The Amara Hotel ballroom is not where literary glamour usually lives. On this January evening, there are no red carpets or flashing cameras, just round tables, polite applause, and the low hum of people who care deeply about books. Editors, writers, publishers, teachers, and industry figures fill the room. It feels, fittingly, like what Edmund Wee later calls “the book ecosystem”.
“It is quiet, unglamorous and absolutely essential,” Wee tells the room. “Thank you all for being a part of it.”
That ecosystem, built slowly, painstakingly, often out of public view, is what the Epigram Books Fiction Prize has spent a decade nurturing. And tonight, it is also what has brought Ratna Damayanti Taha to the stage as the winner of the 2026 prize for her debut novel, Mind the Gap.

Mind the Gap follows Nora, a precocious Malay girl with a love for data, charts and logic, as she grows up alongside Singapore’s MRT lines—from the 1990s to the present day. It is a coming-of-age story, but one that resists sentimentality. Instead, it pays close attention to the space between ambition and reality, promise and payoff.
When Ratna Damayanti Taha takes the stage, her speech is deeply personal. “Thank you from the bottom of my heart for believing that my voice is one that has legs,” she says, “and that it might reach all over Southeast Asia.”
She traces her love of stories back to her parents. Her late father, she recalls, told bedtime stories “complete with made-up songs” and little concern for plot holes. “Imagination was key for him,” she says. From her mother, who taught herself English through Singapore’s public libraries, she learned “the value of reading and the discipline of writing”.
She thanks her teachers (“none of us can make it without them”), her four children, and finally her husband, her “best friend”, “soulmate” and “pillar of strength”. “Sometimes my faith in myself wavered,” she admits. “But his belief in me remained steady.”
She adds, with a laugh, that her husband has yet to read Mind the Gap. “But now that it’s going to be published, he has no excuse.”

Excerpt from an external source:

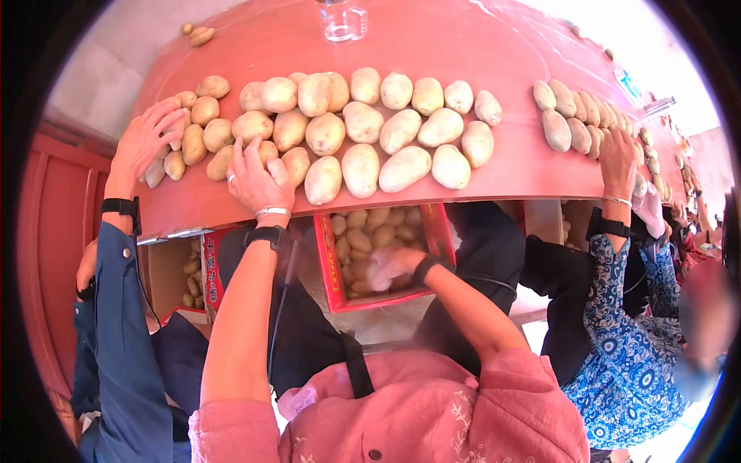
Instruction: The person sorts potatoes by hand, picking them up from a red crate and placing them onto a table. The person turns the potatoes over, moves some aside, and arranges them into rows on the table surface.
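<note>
left hand [258, 181] flat on smooth oval potatoes [324, 133]

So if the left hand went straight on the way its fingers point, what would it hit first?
The left hand would probably meet the potato just ahead of it on the red table; they may already touch.

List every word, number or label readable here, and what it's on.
No text reads clearly.
Yellow print on the red box, left wall: too blurred.
Print on the second box, its flap: too blurred.
Label at the right edge of the table: too small.
</note>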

Judging panel member Anthony Chen, who admits he “barely slept for two whole weeks” trying to finish reading the four shortlisted manuscripts while juggling film post-production, describes the novel as something more than personal.
“The book’s structure mirrors Singapore’s own development,” he says. “The innocence of the ’90s gives way to the transformations of the 2000s, culminating in this ongoing, uncertain transition into adulthood and nationhood.”
For Chen, the novel captures a feeling many Singaporeans recognise: “a country and its citizens perpetually in motion, promised connectivity, but often confronted with complex interchanges and unspoken destinations.”
What sets Mind the Gap apart, he adds, is its refusal to stop at the surface. “It moves beyond the protagonist’s coming-of-age to dissect the machinery of meritocracy, race and governance. Nora’s internal monologue—full of charts, mental footnotes and sharp, often hilarious observations—feels compelling and authentic. It’s an essential, unforgettable journey.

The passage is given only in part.